Kur'an-ı Kerim ve Türkçe Meali Sayfa 164
105. bana Allah hakkında sadece doğruyu söylemek yaraşır. Size Rabbinizden açık bir belge, bir mucize getirdim, İsrailoğulları'nı benimle gönder. (Serbest bırak.)
106. Firavun: Eğer doğru söylüyorsan ve getirdiğin bir mucize varsa onu göster bakalım, dedi.
107. bunun üzerine Musa, elindeki değneği yere attı, değnek o anda sahici bir yılan oluverdi.
108. Ve elini yeninin altından çıkardı, bakanlar onun ak bir parıltı saçtığını gördüler.
109. Firavun'un ileri gelen soydaşları dediler ki, Bu adam bilgili bir büyücüdür.»
110. Sizi yurdunuzdan çıkarmak istiyor. Peki ne buyurursunuz?
111. Onu kardeşi ile birlikte oyala ve bütün kentlere adam toplayacak elçiler gönder.
112. Bütün bilgili büyücüleri sana getirsinler.

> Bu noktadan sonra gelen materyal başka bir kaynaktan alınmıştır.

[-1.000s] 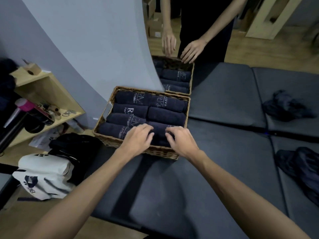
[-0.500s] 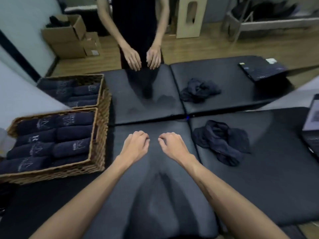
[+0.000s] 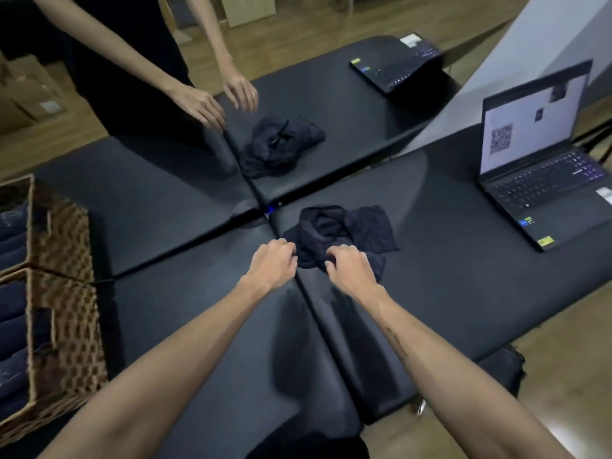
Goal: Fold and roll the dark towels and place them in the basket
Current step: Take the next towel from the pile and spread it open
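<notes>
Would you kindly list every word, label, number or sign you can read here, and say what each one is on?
No text here can be read.
Open laptop: its screen shows a QR-style code, no legible words; the palm-rest stickers are too small.
Far laptop: stickers blurred.
Rolled towels in the near basket: faint pale marks, illegible.
Crumpled towel by both hands: no print visible.

A crumpled dark navy cloth towel (image 3: 344,235) lies on the matte black padded desk (image 3: 198,293); the brown woven wicker basket (image 3: 63,329) shows a honeycomb weave pattern.
</notes>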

113. Firavun'un büyücüleri geldiler. «Eğer biz yenecek olursak, bize bir ödül verilecek, değil mi?» dediler.
114. Firavun: «Evet, yakın adamlarım arasına gireceksiniz» dedi.
115. Büyücüler: Ya Musa, önce sen mi hünerini ortaya koyacaksın, yoksa biz mi önce hünerimizi ortaya atalım» dediler.

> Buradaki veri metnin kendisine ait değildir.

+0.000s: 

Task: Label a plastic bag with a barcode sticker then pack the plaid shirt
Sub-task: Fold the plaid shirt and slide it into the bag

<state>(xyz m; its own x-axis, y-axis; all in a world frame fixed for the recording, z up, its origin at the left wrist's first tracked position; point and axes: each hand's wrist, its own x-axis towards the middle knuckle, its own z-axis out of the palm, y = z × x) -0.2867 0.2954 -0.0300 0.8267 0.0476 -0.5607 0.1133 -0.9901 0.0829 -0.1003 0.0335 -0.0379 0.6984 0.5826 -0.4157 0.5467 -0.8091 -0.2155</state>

116. Musa, 'Önce siz atın' dedi. Büyücüler hünerlerini ortaya atınca, insanların gözlerini büyülediler, onları ürküttüler ve müthiş bir büyü gösterisi gerçekleştirdiler.
117. Biz de Musa'ya 'Elindeki değneği yere at' diye vahyettik, değnek onların bütün göz boyayıcılıklarını yutuverdi.
118. Böylece gerçek ortaya çıktı ve onların bütün marifetleri boşa çıktı.
119. Orada yenilgiye uğradılar ve burunları (onurları) kırılıverdi.
120. Bütün büyücüler secdeye kapandılar.